Beginning at the line containing "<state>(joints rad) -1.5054", output every line to the end of the data below exactly as it appears.
-- Opening Marker --
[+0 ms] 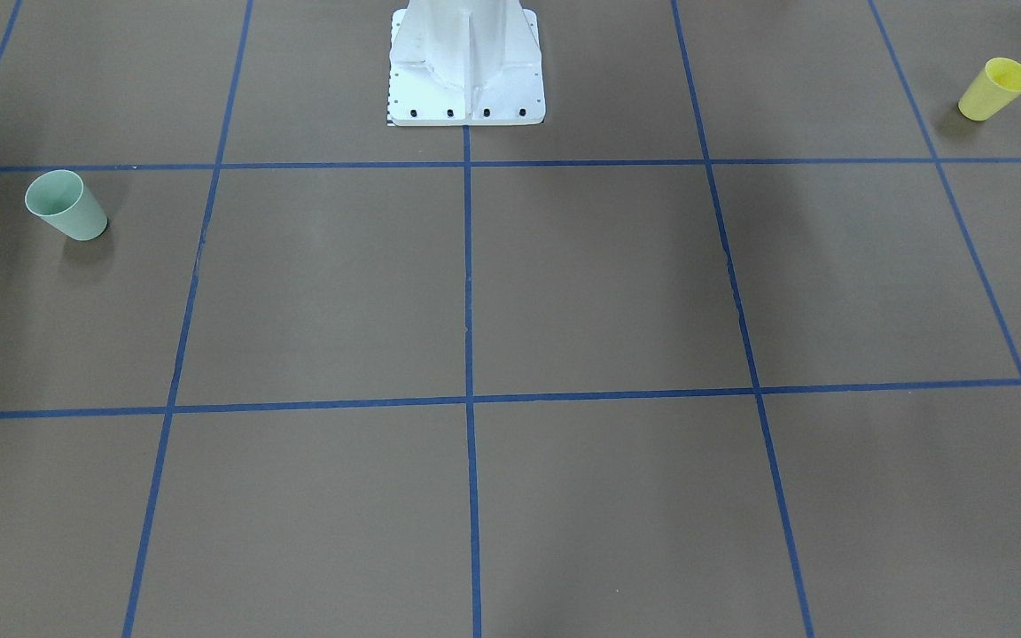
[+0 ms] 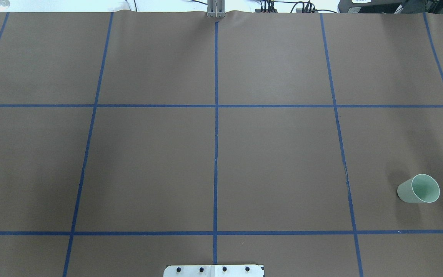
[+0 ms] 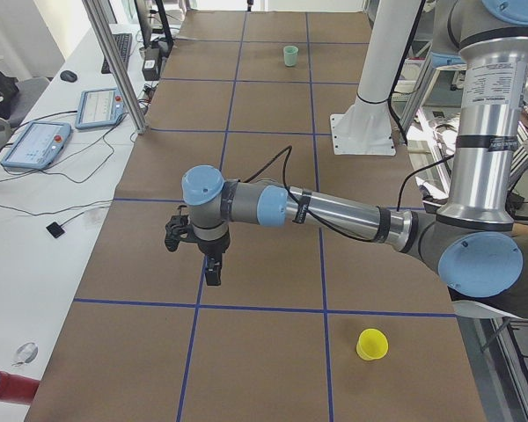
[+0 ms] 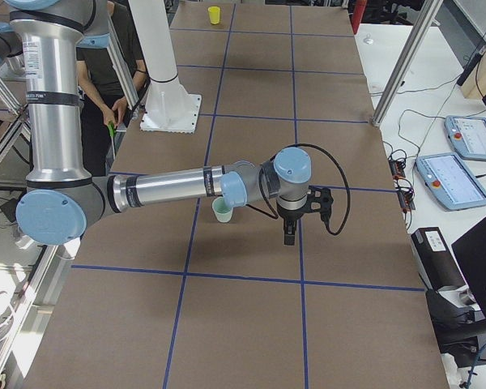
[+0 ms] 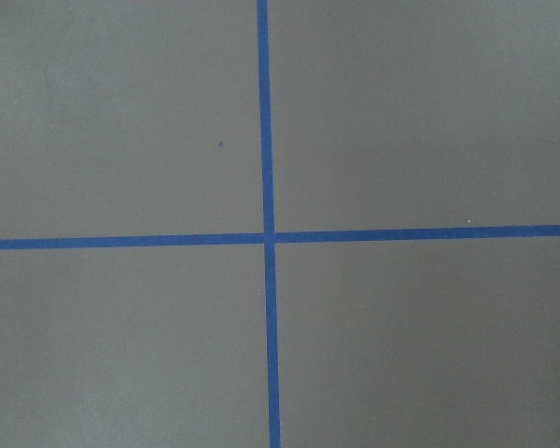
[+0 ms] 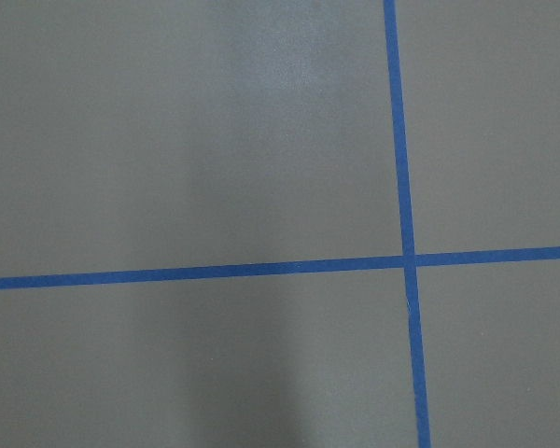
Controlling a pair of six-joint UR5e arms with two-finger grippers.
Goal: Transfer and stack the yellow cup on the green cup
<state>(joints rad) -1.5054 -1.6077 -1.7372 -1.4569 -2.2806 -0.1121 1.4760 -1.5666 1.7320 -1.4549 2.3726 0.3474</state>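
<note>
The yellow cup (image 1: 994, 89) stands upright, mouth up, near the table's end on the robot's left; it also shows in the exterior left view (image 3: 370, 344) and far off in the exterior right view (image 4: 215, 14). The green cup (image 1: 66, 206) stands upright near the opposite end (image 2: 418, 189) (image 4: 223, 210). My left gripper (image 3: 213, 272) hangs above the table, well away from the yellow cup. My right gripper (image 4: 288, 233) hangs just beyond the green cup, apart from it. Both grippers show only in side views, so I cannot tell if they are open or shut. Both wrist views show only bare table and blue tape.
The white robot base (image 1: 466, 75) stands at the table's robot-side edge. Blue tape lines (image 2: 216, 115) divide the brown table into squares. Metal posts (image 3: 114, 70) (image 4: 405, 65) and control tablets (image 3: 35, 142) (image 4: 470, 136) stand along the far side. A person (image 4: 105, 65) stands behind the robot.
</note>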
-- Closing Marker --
# [TASK ANSWER]
<state>(joints rad) -1.5054 -1.6077 -1.7372 -1.4569 -2.2806 -0.1121 1.4760 -1.5666 1.7320 -1.4549 2.3726 0.3474</state>
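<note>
The yellow cup (image 1: 994, 89) stands upright, mouth up, near the table's end on the robot's left; it also shows in the exterior left view (image 3: 370, 344) and far off in the exterior right view (image 4: 215, 14). The green cup (image 1: 66, 206) stands upright near the opposite end (image 2: 418, 189) (image 4: 223, 210). My left gripper (image 3: 213, 272) hangs above the table, well away from the yellow cup. My right gripper (image 4: 288, 233) hangs just beyond the green cup, apart from it. Both grippers show only in side views, so I cannot tell if they are open or shut. Both wrist views show only bare table and blue tape.
The white robot base (image 1: 466, 75) stands at the table's robot-side edge. Blue tape lines (image 2: 216, 115) divide the brown table into squares. Metal posts (image 3: 114, 70) (image 4: 405, 65) and control tablets (image 3: 35, 142) (image 4: 470, 136) stand along the far side. A person (image 4: 105, 65) stands behind the robot.
</note>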

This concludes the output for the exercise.